AI will also become important for marketing plants to consumers and growers. The technology is currently used by companies like Google and Amazon to specifically target ads to you.

With that in mind, the more data that is collected, the smarter AI will become. It would allow growers and retailers to grow specific crops for their customers based on their spending habits.

How AI Will Be Used for Maintenance

AI is smart enough to learn how to take care of crops, too.

There are currently a few sensors and controllers available to growers that help check the status of a crop and apply nutrients, crop protection, or water to a specific crop. These sensors take pictures of the crop to monitor for any disease or pests that may harm crop yield.

Eventually, crop care could become fully automated to the point where a computer would monitor data and decide when it would be best to water or apply pest control, according to Kopsell. All of this will depend on how much data growers are willing to put into AI.

What Is Augmented Reality

Augmented reality (AR) is a relatively new technology that allows for data to be visible in the real world and in real-time.

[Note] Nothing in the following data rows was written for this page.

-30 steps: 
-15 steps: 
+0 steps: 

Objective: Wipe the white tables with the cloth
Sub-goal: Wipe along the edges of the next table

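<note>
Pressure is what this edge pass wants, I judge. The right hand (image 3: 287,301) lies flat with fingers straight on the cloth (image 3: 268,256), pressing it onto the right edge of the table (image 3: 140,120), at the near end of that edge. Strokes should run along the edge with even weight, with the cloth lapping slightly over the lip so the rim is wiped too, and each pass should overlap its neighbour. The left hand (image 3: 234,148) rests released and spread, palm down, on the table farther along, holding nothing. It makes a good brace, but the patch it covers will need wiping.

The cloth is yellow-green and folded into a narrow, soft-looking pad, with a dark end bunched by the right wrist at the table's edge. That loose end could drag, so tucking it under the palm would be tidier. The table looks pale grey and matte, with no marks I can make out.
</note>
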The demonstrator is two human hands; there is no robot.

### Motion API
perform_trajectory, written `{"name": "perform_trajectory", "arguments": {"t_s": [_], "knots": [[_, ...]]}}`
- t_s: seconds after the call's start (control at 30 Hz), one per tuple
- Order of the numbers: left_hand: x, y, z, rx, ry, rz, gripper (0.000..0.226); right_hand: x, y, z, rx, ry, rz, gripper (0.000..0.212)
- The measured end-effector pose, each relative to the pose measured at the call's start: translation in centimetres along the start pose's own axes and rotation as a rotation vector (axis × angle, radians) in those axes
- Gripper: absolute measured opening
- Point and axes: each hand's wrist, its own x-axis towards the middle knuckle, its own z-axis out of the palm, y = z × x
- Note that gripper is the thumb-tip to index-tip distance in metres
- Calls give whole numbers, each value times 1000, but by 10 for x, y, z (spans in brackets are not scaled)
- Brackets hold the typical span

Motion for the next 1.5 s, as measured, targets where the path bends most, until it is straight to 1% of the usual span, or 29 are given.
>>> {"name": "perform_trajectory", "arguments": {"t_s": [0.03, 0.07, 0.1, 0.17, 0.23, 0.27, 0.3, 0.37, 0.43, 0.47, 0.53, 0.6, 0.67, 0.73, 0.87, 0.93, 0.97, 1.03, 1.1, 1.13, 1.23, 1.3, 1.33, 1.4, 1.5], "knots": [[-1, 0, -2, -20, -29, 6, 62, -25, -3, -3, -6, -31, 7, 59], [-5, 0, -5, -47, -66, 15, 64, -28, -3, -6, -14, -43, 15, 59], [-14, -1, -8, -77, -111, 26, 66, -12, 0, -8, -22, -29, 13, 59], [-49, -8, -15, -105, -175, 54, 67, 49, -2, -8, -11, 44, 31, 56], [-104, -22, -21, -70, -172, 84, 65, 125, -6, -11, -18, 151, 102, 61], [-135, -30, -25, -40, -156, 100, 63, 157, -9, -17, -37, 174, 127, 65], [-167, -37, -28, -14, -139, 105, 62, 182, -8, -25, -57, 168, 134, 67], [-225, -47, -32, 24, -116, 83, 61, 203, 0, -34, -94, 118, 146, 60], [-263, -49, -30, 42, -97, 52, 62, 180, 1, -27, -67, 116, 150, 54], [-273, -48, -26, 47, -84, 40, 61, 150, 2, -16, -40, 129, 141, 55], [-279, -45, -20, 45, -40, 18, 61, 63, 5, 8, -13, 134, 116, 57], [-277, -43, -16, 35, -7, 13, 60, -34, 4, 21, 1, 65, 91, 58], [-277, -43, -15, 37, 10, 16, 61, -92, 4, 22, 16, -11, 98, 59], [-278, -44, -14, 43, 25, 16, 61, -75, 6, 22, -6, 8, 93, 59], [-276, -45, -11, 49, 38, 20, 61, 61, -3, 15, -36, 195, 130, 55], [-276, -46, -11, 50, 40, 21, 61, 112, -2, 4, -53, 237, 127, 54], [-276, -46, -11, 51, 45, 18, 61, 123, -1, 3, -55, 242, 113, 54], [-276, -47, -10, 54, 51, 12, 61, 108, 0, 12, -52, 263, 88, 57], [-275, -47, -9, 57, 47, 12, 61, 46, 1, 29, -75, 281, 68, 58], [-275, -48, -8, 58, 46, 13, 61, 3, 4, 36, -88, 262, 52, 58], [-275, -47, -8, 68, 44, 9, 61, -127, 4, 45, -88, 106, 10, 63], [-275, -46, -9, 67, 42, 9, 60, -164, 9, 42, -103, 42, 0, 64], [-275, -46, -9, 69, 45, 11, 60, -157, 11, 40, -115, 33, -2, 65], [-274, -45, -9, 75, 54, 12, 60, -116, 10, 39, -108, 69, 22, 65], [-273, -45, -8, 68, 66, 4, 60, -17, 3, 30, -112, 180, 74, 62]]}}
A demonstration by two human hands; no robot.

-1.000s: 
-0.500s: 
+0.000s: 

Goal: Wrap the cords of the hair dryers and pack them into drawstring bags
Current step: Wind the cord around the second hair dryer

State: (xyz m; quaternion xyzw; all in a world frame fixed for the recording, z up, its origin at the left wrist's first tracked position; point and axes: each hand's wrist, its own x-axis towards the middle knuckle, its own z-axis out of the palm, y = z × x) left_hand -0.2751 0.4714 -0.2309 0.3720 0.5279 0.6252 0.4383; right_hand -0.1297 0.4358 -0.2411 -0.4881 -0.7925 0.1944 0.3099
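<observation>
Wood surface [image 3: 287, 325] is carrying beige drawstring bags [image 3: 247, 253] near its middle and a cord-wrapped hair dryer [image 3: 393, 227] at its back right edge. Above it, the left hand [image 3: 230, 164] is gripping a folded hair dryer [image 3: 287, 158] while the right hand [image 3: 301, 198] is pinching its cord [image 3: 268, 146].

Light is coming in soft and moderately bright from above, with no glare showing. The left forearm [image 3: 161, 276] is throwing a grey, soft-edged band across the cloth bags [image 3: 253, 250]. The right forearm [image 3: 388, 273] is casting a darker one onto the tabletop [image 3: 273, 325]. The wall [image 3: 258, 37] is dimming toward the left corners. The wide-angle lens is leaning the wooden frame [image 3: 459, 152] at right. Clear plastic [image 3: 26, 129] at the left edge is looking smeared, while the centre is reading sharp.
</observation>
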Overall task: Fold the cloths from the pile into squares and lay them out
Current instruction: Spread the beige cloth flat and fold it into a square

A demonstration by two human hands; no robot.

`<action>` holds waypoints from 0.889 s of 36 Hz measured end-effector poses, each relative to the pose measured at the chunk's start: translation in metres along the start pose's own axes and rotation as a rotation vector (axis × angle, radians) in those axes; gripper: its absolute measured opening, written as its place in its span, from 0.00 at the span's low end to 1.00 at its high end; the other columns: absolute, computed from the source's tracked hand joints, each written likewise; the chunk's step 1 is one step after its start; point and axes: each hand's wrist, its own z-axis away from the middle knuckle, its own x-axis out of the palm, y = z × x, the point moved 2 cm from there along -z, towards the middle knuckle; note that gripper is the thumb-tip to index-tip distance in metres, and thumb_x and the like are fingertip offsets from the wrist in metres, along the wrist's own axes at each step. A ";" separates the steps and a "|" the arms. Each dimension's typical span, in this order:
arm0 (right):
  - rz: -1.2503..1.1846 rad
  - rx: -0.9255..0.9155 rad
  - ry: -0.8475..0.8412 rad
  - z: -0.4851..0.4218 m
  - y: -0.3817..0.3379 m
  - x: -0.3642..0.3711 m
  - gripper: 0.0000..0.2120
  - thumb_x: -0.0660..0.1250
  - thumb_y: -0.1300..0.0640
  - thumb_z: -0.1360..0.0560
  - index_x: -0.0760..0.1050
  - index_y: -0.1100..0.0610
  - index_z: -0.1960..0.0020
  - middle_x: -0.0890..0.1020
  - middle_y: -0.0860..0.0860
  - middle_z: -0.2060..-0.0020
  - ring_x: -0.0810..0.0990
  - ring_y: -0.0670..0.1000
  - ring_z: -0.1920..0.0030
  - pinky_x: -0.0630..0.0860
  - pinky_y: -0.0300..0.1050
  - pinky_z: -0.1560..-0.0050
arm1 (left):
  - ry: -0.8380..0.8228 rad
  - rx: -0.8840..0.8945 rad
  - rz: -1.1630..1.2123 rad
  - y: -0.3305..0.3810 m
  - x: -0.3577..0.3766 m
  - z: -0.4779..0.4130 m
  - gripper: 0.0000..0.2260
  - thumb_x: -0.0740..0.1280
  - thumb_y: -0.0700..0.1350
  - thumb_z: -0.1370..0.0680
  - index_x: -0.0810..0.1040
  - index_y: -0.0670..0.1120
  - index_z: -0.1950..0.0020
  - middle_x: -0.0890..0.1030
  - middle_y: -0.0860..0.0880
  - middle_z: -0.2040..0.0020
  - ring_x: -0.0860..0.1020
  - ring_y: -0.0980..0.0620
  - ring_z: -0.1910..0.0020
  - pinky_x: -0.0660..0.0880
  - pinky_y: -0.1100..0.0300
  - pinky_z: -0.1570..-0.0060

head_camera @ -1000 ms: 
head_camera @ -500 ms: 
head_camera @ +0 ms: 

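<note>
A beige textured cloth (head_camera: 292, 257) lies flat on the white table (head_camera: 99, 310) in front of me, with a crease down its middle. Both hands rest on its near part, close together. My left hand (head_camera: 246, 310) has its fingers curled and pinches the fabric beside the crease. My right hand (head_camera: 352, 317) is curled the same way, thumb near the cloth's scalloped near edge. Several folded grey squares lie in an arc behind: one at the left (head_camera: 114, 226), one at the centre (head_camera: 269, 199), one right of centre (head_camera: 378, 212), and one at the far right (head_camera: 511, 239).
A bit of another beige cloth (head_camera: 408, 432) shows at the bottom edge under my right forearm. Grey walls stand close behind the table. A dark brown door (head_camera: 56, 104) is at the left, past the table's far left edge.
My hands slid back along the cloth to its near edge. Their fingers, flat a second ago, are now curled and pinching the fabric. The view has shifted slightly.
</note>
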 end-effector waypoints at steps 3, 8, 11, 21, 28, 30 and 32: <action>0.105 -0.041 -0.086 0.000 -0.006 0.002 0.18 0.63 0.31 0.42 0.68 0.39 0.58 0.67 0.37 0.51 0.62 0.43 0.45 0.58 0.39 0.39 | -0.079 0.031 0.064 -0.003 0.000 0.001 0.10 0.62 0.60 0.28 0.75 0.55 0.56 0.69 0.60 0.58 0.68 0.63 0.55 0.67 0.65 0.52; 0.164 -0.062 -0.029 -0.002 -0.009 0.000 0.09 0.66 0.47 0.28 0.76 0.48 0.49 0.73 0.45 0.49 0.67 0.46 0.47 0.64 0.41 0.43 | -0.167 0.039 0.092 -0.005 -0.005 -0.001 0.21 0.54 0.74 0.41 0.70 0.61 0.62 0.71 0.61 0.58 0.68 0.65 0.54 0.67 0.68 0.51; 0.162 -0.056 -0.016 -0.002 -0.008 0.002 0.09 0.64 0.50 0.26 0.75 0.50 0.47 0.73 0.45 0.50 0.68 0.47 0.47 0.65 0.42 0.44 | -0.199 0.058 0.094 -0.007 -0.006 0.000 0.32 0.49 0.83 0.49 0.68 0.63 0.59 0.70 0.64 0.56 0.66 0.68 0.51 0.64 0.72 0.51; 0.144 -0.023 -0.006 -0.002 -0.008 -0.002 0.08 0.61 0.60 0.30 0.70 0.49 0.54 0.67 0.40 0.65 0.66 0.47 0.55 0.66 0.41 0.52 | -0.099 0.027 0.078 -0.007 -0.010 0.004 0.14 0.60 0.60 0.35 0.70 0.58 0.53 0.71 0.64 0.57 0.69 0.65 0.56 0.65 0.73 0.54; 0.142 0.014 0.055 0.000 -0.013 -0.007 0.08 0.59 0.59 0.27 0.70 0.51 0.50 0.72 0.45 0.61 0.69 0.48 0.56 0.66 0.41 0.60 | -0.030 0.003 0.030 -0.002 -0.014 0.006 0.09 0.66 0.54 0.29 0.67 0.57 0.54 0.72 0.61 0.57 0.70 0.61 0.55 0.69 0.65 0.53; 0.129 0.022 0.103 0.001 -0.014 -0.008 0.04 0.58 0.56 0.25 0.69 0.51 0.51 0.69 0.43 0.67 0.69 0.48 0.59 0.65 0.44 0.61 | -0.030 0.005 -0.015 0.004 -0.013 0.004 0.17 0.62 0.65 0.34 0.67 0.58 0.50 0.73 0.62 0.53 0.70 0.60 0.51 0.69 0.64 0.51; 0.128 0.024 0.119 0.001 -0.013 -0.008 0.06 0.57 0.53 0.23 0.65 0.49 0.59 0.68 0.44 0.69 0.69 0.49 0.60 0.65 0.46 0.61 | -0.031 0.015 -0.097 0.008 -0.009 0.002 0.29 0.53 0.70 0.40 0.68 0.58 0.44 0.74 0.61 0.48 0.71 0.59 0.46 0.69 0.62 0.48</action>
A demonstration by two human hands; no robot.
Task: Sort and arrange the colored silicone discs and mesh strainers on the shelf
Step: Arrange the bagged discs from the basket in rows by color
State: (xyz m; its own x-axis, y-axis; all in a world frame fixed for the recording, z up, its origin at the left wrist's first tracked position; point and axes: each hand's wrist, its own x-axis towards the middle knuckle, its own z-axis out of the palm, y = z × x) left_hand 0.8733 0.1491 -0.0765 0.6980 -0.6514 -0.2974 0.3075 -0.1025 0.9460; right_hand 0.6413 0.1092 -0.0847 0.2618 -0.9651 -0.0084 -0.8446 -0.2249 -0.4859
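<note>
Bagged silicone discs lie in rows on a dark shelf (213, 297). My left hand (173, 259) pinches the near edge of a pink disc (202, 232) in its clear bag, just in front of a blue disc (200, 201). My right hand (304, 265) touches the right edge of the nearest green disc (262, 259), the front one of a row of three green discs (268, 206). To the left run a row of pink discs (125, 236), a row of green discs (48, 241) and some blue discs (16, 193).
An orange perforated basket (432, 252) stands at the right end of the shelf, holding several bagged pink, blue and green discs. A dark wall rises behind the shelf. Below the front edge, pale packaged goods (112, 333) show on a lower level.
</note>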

A good example of this technology is smart glasses, where the wearer can see different data depending on what they are looking at.

By using AR technology, greenhouse growers will be able to monitor plant levels and growth cycles in real-time with data on what the crop may need and if it will be ready on time for a shipment.

Technology like this is already coming to market with Plant Vision, which uses a user’s iPad or iPhone to snap pictures of a crop to judge how the plant is doing.

“By using infrared or ultraviolet light, it shows a manager what is needed to be done in real-time,” Kopsell says. “The virtual reality aspect of it will look at the predictable data to see if the crop is going to be ready when it ships.”

This technology will also be useful for students and professors who can use AR to describe a certain plant disease or how far along a crop is.